Tous les villages de la Sierra de las Nieves partagent un passé et un parcours historique communs, ancrés dans l’époque al-Andalus, d’où l’énorme similitude qui les unit : plus que des villages voisins, ils semblent être des villages frères. Mais n’oublions pas que chacun possède ses particularités, son caractère propre. Ronda fait figure d’exception : plus qu’un village, c’est une ville de l’intérieur qui possède un patrimoine bien plus monumental, mais qui continue de partager la même histoire et les mêmes traditions que les autres communes.
On observe dans tous ces cas une configuration très similaire, à commencer par leur emplacement dans des zones quelque peu sauvages, à proximité d’une voie de communication et près de cours d’eau ou de sources :
Sur une hauteur dominante, on trouve généralement une forteresse, une tour ou leurs vestiges, témoins de leur passé mouvementé. L’alcazaba de Ronda, qui a joué un rôle capital à l’époque nasride, se distingue particulièrement, mais il ne faut pas oublier le château de Miraflores, celui d’El Burgo, ni le château de la Villeta, à Monda.
Le centre-ville s’étend ensuite le long de la forteresse, s’adaptant à un terrain escarpé où les rues et les espaces publics doivent s’ajuster à un relief accidenté. D’où la largeur variable des voies, les ruelles et les passages étroits, les remparts, les alcôves et les recoins qui désorientent le visiteur. On y trouve des fontaines, des lavoirs, des monuments religieux, des églises, des chapelles… Casarabonela en est un exemple frappant.

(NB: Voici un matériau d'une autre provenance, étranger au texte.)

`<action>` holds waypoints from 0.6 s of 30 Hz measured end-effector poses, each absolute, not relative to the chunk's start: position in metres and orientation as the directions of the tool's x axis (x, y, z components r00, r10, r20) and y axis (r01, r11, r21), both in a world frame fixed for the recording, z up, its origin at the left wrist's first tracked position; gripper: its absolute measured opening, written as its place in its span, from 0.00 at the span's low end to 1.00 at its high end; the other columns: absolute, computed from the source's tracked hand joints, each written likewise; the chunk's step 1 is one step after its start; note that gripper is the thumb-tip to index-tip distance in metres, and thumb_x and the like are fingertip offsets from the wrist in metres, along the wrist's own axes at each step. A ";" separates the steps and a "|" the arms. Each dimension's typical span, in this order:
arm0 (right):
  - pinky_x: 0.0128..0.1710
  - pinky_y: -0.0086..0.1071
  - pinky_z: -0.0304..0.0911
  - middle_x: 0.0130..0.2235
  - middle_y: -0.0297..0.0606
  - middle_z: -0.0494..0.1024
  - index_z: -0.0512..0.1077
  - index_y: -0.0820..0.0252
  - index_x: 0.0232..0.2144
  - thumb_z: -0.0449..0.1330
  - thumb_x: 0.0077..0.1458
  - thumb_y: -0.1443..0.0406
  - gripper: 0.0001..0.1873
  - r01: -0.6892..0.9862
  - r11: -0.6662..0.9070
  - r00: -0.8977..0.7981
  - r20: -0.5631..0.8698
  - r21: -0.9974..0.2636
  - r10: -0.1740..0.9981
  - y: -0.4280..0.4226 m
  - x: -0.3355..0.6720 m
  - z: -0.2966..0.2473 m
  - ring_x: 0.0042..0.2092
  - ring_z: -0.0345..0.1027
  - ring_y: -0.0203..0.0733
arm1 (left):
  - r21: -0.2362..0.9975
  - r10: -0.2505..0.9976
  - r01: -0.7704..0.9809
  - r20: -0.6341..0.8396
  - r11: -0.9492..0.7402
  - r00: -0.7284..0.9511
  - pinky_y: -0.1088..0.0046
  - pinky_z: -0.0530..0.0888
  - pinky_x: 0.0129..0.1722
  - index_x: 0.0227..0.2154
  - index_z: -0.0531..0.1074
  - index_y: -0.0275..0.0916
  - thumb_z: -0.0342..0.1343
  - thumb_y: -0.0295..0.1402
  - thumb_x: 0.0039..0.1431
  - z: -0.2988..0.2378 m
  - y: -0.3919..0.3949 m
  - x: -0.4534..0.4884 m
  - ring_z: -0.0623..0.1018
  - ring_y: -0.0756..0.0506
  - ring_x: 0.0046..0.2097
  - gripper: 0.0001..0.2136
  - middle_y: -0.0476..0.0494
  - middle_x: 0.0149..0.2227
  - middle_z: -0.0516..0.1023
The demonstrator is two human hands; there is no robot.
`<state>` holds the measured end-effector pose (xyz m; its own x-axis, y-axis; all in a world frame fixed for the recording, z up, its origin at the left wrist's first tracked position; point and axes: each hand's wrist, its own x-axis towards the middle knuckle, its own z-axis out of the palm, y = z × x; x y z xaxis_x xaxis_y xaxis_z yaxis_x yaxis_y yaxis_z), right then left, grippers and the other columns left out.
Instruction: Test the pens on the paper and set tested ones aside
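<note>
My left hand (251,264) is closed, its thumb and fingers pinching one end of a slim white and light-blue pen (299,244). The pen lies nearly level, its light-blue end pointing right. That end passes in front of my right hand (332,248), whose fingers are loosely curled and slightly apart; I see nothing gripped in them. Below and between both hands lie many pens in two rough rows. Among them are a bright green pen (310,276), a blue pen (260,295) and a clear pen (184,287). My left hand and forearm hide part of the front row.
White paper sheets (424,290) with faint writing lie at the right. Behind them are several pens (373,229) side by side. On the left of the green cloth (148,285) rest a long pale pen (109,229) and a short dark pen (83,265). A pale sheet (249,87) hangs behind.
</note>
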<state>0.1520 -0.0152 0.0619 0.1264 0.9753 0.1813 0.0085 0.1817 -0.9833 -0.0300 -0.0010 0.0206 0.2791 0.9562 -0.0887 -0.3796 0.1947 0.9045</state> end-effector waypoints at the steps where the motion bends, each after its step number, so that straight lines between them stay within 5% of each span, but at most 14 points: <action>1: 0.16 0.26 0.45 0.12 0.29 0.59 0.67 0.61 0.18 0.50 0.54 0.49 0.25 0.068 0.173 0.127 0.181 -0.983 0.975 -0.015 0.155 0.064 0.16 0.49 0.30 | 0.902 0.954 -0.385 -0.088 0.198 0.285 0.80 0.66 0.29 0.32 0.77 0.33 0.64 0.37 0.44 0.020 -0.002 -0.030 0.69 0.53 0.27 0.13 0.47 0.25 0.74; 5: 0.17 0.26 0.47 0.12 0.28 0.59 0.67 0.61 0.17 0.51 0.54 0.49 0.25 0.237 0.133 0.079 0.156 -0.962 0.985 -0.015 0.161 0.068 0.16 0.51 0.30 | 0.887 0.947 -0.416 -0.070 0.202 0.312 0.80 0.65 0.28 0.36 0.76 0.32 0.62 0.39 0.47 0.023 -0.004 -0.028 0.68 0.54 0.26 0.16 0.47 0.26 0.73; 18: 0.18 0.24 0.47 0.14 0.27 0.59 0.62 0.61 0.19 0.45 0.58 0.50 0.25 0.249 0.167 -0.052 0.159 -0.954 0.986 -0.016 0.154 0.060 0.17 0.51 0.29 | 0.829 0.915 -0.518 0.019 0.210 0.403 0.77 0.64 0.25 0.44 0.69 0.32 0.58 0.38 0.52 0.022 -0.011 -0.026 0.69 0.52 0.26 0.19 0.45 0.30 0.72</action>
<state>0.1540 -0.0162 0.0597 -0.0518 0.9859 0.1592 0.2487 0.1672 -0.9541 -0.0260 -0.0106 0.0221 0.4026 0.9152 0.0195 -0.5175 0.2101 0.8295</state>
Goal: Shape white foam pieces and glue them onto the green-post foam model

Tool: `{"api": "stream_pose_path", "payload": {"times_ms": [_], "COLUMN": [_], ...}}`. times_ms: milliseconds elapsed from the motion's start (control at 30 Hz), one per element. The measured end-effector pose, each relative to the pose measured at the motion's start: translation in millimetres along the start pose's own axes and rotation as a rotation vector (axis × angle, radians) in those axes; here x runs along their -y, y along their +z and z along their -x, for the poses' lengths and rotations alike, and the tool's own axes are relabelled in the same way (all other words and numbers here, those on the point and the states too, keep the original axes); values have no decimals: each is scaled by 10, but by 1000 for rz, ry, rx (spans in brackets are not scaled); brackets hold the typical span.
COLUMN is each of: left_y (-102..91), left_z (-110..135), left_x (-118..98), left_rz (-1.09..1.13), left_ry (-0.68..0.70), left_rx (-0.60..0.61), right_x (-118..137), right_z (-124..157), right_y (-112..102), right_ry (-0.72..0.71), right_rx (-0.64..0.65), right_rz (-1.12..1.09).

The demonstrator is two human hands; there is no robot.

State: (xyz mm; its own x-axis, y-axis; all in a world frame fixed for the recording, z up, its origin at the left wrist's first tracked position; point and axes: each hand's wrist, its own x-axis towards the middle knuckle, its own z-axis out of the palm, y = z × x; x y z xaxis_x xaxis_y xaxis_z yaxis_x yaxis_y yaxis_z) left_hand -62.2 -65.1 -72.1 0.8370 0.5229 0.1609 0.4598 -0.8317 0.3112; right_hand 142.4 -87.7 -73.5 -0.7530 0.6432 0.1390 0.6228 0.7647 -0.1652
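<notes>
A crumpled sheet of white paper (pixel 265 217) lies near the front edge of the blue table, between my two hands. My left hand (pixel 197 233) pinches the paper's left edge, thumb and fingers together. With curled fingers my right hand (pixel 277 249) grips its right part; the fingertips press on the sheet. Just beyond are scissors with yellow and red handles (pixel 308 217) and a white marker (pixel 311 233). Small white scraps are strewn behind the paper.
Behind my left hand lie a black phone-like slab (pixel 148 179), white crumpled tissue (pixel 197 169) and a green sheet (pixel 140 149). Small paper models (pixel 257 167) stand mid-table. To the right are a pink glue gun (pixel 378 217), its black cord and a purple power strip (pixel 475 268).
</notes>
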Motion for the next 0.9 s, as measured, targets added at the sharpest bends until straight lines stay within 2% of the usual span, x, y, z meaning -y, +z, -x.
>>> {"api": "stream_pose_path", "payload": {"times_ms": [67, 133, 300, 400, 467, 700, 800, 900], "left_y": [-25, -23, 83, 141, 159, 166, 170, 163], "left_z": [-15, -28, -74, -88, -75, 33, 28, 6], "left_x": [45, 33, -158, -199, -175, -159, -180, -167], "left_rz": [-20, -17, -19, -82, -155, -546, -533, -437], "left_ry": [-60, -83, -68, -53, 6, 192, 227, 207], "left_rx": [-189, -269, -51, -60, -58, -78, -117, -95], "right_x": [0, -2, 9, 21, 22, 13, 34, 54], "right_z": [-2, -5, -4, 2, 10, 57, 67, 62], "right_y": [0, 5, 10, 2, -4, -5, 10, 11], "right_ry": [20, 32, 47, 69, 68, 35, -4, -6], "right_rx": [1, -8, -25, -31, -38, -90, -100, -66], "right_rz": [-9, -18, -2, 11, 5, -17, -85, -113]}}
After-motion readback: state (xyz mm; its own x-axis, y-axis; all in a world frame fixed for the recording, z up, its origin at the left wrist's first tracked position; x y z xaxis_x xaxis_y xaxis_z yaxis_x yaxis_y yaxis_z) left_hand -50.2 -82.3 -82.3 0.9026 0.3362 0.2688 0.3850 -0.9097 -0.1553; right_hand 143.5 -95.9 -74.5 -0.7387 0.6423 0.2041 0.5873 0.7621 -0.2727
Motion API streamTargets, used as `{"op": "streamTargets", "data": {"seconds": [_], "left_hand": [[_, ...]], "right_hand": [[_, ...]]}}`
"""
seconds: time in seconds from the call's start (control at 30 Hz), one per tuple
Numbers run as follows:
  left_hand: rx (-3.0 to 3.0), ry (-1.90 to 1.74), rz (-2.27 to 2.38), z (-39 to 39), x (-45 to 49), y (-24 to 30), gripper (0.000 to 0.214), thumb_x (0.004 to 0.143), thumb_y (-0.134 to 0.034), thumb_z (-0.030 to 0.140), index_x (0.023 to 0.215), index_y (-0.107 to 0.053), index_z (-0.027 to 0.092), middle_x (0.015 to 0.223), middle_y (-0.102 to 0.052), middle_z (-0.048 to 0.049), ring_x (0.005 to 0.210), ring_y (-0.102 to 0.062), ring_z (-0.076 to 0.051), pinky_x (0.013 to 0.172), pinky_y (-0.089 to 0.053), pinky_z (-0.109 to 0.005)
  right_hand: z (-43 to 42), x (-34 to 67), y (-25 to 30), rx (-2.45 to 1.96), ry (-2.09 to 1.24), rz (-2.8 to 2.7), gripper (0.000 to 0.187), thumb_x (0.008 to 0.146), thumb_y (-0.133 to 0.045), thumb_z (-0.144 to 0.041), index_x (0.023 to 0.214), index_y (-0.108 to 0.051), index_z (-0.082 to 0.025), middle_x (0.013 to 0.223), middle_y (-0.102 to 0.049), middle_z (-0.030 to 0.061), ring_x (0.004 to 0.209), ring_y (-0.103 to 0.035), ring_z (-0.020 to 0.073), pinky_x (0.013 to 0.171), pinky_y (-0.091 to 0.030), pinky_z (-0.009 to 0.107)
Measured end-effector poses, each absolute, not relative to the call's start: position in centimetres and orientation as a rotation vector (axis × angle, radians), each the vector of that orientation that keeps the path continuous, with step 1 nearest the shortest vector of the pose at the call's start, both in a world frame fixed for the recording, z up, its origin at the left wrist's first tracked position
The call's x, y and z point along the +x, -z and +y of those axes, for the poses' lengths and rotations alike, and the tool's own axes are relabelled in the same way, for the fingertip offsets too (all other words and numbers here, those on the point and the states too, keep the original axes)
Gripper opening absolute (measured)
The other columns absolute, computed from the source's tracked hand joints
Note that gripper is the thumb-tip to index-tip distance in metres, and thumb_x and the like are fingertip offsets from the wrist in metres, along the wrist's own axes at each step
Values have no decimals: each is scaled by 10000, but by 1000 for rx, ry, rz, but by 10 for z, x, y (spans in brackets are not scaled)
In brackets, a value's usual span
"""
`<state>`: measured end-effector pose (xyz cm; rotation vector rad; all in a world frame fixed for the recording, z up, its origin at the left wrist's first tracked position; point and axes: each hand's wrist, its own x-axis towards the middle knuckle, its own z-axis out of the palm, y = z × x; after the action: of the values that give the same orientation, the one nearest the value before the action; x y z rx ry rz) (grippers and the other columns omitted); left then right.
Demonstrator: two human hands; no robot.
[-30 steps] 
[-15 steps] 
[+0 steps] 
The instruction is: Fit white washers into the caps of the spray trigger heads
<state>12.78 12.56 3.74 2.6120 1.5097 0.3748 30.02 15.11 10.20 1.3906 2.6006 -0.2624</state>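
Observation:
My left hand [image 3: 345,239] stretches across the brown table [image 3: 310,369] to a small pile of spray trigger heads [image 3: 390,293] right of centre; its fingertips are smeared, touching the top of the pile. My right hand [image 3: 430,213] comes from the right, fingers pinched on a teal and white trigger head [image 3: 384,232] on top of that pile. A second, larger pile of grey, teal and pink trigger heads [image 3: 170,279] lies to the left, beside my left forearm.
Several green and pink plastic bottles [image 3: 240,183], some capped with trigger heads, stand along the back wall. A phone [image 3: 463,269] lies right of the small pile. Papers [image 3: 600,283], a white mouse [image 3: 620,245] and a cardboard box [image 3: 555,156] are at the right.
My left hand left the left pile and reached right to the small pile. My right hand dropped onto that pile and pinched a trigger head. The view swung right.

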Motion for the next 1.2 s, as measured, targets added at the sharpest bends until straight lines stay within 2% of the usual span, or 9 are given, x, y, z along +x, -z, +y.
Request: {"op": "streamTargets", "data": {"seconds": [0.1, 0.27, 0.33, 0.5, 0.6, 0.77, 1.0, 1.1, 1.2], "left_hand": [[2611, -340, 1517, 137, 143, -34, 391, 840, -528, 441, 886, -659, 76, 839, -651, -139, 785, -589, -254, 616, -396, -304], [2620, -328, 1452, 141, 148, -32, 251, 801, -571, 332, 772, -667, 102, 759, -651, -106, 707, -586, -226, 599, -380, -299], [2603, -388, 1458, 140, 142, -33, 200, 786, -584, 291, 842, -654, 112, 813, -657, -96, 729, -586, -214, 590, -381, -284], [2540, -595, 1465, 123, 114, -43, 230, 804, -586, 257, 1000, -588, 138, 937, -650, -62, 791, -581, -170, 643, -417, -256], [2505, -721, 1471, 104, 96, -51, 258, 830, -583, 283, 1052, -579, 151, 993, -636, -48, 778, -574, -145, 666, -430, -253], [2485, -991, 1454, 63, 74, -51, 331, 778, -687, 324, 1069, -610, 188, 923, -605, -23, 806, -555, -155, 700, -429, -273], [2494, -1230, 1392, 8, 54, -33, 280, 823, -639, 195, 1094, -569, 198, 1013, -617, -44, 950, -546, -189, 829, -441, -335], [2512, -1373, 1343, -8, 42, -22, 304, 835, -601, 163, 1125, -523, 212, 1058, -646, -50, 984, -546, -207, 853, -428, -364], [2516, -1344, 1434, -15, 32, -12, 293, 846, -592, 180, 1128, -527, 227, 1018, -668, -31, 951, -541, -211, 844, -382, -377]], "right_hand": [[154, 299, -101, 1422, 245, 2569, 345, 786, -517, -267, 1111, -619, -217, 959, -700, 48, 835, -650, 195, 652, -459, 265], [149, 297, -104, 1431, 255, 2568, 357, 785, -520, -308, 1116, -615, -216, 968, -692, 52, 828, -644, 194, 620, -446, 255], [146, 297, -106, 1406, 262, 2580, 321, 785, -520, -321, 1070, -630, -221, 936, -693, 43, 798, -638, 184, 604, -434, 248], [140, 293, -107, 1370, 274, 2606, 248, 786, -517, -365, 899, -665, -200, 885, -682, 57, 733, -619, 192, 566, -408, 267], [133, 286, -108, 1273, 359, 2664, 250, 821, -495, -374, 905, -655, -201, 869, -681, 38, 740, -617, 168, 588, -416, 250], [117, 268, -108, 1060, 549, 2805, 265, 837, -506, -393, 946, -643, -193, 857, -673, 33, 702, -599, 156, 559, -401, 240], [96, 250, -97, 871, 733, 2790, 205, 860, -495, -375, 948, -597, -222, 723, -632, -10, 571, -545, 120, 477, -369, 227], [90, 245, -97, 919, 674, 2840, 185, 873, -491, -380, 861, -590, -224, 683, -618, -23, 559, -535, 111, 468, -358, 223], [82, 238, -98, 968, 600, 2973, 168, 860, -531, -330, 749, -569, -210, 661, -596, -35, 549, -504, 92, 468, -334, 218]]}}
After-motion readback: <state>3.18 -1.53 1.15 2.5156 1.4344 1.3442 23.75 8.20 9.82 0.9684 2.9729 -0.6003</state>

Autour des villages, dans les zones les plus basses, s’étendent les espaces irrigués et les potagers, des écosystèmes agricoles introduits par les Arabes qui ont atteint leur apogée à l’époque d’Al-Andalus, mais qui se sont adaptés aux changements pour perdurer jusqu’à nos jours. Nous citons notamment Yunquera et Tolox. Et nous ne pouvons pas oublier les paysages mêmes dans lesquels s’inscrivent ces localités, des paysages naturels et culturels qui constituent de véritables réservoirs de biodiversité et qui en font partie intégrante.
Enfin, n’oublions pas que ces villages abritent des écosystèmes urbains où prolifèrent une faune et une flore particulières : de petits reptiles comme les geckos et les lézards ; des oiseaux tels que les moineaux, les hirondelles et les martinets, selon la période de l’année ; des chauves-souris… et une grande variété de plantes, depuis celles qui poussent sur les toits, comme les « platanitos » ou « ongles de chat » (genre Sedum), entre autres, jusqu’à celles qui embellissent les rues et les ruelles.